YOUR TASK - Go through the data from its first line and retype each line, stopping once the line containing "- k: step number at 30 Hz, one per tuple" has been retyped.

========================

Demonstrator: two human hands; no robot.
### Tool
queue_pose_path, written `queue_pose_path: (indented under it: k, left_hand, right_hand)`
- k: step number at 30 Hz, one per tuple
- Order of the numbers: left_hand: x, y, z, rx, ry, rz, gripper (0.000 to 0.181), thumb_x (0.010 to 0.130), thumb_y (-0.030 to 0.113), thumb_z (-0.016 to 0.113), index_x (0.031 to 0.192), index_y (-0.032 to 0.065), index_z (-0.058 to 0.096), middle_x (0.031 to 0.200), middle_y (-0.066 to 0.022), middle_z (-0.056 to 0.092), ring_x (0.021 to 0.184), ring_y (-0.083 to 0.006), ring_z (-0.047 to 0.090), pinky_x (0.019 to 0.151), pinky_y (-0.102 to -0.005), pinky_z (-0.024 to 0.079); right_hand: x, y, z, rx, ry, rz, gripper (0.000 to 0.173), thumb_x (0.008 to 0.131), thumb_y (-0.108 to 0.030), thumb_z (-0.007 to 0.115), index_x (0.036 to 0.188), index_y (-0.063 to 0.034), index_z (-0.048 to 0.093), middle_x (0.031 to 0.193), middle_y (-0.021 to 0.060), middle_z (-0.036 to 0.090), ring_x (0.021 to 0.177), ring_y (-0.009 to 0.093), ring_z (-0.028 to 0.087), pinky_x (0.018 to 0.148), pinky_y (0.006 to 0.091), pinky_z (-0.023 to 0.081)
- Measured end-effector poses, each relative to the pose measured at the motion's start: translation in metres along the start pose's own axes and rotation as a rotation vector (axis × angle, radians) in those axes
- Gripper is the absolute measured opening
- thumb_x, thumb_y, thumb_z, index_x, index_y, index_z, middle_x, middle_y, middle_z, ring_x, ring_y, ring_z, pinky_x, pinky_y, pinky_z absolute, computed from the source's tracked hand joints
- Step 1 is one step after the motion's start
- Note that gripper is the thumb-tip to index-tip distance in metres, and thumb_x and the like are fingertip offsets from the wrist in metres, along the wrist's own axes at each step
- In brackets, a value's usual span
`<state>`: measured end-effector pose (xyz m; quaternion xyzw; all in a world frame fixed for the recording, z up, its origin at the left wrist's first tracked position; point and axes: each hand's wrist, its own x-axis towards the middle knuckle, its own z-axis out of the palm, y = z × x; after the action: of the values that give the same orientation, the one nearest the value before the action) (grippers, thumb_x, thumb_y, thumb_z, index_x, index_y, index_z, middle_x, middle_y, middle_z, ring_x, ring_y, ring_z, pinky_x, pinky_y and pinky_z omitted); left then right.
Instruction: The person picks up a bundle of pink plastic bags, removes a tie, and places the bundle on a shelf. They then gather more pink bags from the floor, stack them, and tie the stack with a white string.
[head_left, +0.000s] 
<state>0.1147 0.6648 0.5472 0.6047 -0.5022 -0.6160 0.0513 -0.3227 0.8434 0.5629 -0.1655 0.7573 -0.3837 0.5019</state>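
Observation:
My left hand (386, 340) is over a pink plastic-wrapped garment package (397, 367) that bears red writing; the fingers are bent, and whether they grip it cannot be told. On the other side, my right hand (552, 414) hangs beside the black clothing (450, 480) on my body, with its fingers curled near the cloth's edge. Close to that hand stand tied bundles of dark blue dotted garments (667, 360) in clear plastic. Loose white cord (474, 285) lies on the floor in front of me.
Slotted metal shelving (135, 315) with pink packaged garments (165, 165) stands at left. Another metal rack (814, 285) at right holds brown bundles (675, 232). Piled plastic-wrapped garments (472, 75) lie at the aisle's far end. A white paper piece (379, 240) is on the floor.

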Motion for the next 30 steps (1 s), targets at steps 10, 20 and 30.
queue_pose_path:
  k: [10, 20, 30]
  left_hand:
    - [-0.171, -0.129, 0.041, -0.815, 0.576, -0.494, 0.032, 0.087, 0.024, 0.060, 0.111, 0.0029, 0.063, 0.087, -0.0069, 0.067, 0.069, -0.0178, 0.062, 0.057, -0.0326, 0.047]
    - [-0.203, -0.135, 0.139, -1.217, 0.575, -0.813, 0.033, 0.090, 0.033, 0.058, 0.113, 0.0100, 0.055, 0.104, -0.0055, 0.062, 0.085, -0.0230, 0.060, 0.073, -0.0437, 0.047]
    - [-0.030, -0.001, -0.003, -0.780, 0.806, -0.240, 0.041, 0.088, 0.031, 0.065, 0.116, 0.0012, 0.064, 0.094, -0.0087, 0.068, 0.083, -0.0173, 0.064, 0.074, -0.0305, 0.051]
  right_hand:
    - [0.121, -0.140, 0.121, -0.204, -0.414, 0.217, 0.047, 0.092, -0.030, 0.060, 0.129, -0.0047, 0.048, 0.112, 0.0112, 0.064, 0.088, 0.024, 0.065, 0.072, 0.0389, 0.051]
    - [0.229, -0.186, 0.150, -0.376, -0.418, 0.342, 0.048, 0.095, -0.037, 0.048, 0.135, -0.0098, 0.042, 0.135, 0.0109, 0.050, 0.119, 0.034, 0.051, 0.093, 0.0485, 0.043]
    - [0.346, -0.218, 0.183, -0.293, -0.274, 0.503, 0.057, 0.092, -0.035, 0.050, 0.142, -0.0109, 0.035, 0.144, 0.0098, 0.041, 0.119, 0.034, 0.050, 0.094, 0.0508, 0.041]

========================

SOLUTION TO THE EXERCISE -
Demonstrator: two human hands; no robot.
### Tool
queue_pose_path, written `queue_pose_path: (indented under it: k, left_hand, right_hand)`
- k: step number at 30 Hz, one per tuple

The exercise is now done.